ABOUT THIS EXERCISE: When "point" occurs in a line of the material, copy that line.

BEGIN RECORDED DATA

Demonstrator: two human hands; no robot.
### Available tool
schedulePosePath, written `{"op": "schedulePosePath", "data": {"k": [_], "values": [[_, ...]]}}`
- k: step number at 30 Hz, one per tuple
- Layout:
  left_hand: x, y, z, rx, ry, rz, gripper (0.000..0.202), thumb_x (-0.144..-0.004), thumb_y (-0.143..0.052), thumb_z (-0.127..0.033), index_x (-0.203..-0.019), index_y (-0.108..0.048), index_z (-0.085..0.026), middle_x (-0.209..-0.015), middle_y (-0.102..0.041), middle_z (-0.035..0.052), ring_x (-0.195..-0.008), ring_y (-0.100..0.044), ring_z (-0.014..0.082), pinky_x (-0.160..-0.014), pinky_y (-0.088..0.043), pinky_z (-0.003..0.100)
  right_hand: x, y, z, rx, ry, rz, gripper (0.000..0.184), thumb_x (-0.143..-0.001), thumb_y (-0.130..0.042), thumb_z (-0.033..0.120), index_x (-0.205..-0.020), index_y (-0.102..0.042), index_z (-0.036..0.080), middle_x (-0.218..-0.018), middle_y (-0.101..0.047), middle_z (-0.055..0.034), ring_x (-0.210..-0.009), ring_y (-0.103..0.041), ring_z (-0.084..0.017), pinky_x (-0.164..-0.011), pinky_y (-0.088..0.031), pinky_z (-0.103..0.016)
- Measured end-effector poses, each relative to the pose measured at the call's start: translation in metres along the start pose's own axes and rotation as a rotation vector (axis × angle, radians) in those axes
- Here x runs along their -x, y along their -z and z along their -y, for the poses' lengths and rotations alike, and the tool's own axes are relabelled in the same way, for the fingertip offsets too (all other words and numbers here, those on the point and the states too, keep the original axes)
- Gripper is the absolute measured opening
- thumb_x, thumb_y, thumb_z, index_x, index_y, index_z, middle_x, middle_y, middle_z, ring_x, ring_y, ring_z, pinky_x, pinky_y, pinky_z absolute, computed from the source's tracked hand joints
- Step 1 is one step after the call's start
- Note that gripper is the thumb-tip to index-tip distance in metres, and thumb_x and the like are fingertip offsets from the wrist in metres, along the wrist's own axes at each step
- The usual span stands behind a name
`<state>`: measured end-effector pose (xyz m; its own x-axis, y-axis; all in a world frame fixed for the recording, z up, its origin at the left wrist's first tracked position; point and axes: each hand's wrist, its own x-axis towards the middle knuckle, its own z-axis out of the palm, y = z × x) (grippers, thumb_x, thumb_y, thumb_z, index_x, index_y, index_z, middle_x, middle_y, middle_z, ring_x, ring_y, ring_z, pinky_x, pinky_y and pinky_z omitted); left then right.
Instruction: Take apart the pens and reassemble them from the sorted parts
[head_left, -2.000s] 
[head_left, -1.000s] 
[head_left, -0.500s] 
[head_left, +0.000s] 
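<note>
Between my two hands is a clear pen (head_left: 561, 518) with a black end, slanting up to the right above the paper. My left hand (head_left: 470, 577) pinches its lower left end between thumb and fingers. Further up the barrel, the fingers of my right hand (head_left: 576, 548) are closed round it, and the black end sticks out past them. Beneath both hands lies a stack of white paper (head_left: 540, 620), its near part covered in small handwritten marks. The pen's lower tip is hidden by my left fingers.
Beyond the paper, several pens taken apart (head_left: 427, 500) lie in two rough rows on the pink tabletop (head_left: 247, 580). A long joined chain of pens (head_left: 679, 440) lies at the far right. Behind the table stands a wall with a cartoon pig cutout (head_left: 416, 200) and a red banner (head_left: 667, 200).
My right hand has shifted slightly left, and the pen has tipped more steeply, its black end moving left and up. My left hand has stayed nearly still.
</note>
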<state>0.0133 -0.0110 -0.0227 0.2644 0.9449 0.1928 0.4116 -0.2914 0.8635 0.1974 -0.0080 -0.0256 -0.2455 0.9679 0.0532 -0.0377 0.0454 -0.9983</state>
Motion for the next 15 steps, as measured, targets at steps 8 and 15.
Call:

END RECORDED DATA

OUTPUT FOR THIS EXERCISE:
- Here x runs along their -x, y along their -z and z along their -y, for the poses' lengths and rotations alike, and the tool's own axes are relabelled in the same way, for the fingertip offsets too (all other words and numbers here, those on the point and the states too, keep the original axes)
`<state>`: measured end-effector pose (xyz m; its own x-axis, y-axis; all in a world frame fixed for the recording, z up, its origin at the left wrist's first tracked position; point and axes: each hand's wrist, its own x-axis towards the middle knuckle, its own z-axis out of the palm, y = z × x) (grippers, thumb_x, thumb_y, thumb_z, index_x, index_y, index_z, middle_x, middle_y, middle_z, ring_x, ring_y, ring_z, pinky_x, pinky_y and pinky_z omitted); left then right.

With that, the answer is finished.